Using the material below, repeat exactly the lines from the one with "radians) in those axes" through the one with "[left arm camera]", ends included, without any images.

--

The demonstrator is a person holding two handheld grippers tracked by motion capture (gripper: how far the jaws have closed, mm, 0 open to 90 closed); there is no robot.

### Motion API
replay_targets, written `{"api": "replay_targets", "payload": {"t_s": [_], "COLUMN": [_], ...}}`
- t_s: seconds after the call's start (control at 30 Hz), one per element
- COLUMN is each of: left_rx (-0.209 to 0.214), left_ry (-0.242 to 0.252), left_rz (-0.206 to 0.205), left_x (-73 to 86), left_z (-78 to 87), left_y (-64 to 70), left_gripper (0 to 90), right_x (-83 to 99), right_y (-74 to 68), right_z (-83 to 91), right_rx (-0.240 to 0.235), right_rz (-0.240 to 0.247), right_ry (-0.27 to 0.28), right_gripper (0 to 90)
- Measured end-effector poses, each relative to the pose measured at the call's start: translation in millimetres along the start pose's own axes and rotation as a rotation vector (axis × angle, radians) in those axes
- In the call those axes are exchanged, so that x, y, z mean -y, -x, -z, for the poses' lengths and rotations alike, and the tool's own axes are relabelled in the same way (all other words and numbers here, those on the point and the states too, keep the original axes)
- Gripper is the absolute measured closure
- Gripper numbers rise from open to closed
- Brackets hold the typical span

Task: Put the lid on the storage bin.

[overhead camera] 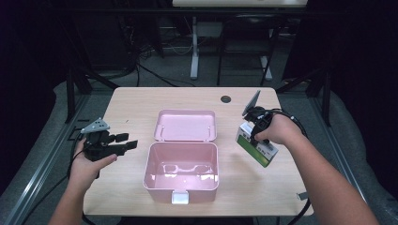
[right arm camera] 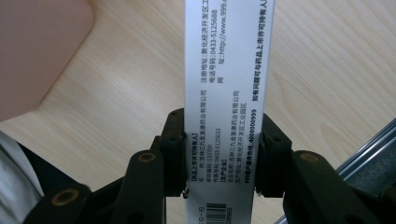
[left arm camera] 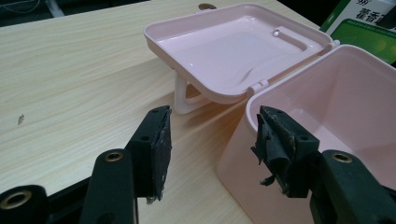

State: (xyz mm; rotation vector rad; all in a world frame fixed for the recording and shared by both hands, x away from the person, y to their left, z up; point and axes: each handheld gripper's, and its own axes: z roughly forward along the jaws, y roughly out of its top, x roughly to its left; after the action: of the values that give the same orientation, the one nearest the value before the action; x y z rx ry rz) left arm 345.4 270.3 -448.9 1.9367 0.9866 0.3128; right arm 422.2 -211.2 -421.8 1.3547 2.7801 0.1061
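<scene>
A person's right gripper [overhead camera: 254,123] clamps a green-and-white medicine box [overhead camera: 256,145] between its fingers [right arm camera: 173,154], holding it tilted above the wooden counter [overhead camera: 126,105], just to the right of an open pink plastic storage box [overhead camera: 181,171]. The box's lid [overhead camera: 185,125] lies folded back behind it. The left gripper [overhead camera: 129,141], fingers [left arm camera: 154,150] spread and empty, hovers beside the box's left wall.
</scene>
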Motion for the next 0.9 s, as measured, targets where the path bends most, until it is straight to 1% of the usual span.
{"api": "replay_targets", "payload": {"t_s": [0.13, 0.2, 0.27, 0.33, 0.37, 0.5, 0.63, 0.9], "left_rx": [-0.002, -0.004, -0.004, -0.002, -0.003, -0.008, -0.008, -0.004], "left_ry": [0.001, 0.001, 0.002, 0.003, 0.009, 0.008, 0.011, 0.004], "left_rz": [-0.002, -0.002, -0.002, -0.005, -0.003, 0.0, 0.0, -0.003], "left_x": [-0.2, -0.2, -0.4, -0.5, -0.3, 0.3, 0.3, 0.4], "left_z": [0.6, 0.9, 1.1, 1.3, 0.9, 1.1, 1.5, 0.1], "left_y": [-0.8, -1.0, -0.7, -0.2, 0.1, -0.5, -1.2, -0.6], "left_gripper": [45.0, 45.1, 45.0, 45.0, 45.0, 45.0, 45.0, 45.0], "right_x": [2.5, 3.0, 3.4, 3.2, 3.2, 2.5, 1.1, -2.4], "right_y": [-3.1, -4.5, -6.2, -8.8, -10.1, -15.0, -22.0, -36.9], "right_z": [4.8, 8.2, 10.6, 14.6, 16.9, 24.3, 34.0, 48.7], "right_rx": [-0.005, -0.002, 0.002, 0.008, 0.008, 0.002, 0.012, 0.008], "right_rz": [0.014, 0.019, 0.025, 0.027, 0.03, 0.033, 0.056, 0.098], "right_ry": [0.002, -0.004, 0.004, -0.006, -0.004, 0.003, 0.001, 0.012], "right_gripper": [61.5, 61.5, 61.5, 61.5, 61.5, 61.5, 61.5, 61.6]}}
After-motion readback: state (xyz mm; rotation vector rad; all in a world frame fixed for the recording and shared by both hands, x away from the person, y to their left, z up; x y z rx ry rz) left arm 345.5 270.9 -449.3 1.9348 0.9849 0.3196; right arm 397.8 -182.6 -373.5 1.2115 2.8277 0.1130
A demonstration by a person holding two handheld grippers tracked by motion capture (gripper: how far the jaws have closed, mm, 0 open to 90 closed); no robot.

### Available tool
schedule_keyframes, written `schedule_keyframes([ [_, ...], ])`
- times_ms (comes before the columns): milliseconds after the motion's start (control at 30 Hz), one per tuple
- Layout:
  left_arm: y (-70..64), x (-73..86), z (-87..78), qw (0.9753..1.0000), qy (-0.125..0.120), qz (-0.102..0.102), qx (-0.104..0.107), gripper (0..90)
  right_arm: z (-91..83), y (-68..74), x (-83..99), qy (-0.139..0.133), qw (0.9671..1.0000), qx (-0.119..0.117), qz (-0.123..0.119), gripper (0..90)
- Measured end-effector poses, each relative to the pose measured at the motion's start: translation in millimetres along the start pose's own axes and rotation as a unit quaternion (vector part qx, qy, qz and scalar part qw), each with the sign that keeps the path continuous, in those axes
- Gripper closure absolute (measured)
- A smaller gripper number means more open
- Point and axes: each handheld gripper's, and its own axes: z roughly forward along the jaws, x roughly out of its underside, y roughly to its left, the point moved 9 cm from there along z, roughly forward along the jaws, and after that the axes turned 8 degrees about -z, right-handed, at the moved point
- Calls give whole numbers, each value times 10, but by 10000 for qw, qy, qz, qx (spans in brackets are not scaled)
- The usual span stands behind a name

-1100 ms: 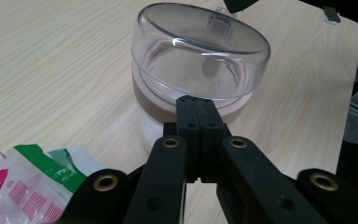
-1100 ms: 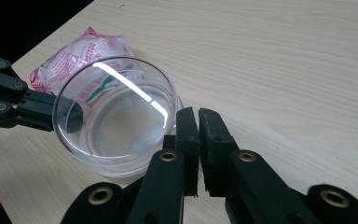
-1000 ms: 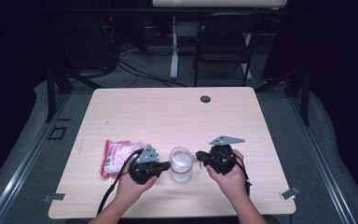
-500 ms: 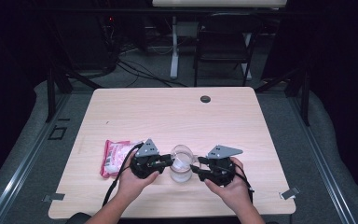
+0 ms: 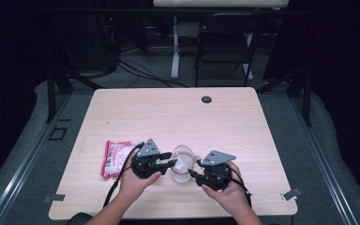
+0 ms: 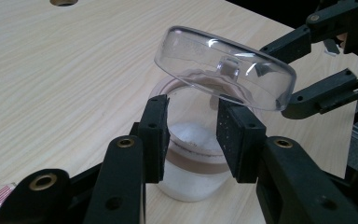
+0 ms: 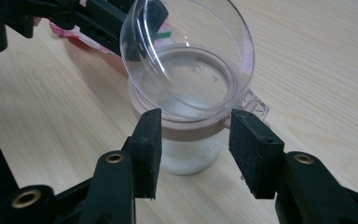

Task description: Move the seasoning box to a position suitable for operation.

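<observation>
A clear jar (image 5: 182,169) (image 6: 193,140) (image 7: 191,140) with white powder in it stands near the table's front edge. Its clear lid (image 6: 214,60) (image 7: 186,51) is tilted up above the mouth. My left gripper (image 5: 171,161) (image 6: 192,101) is open just left of the jar, its pads in front of the rim. My right gripper (image 5: 192,174) (image 7: 196,114) is open on the jar's right, its pads in front of the brown band. In the left gripper view the right gripper's jaw tips reach the lid's edge; I cannot tell what holds the lid up.
A red and white packet (image 5: 115,157) (image 7: 88,35) lies flat just left of my left hand. A dark round hole (image 5: 206,99) sits near the table's (image 5: 243,140) far edge. A chair (image 5: 227,42) stands beyond the table.
Both hands have drawn a little toward the front edge and closed in on the jar. The lid, flat on the jar a second ago, now stands tilted up.
</observation>
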Motion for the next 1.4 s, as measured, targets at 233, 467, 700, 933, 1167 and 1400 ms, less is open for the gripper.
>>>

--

Problem solution
- Measured end-effector poses, each relative to the pose measured at the call's start: translation in millimetres along the start pose's own axes and rotation as a rotation vector (axis × angle, radians) in those axes
- In the call those axes are exchanged, so that x, y, z mean -y, -x, -z, for the poses' lengths and rotations alike, and the tool's own axes are relabelled in the same way (all other words and numbers here, those on the point and the states too, keep the original axes)
- Gripper is the absolute measured closure
- Gripper numbers rise from open to closed
- Brackets hold the typical span

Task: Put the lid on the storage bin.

[overhead camera] 
[right arm camera] 
[left arm camera] 

The full output has been given.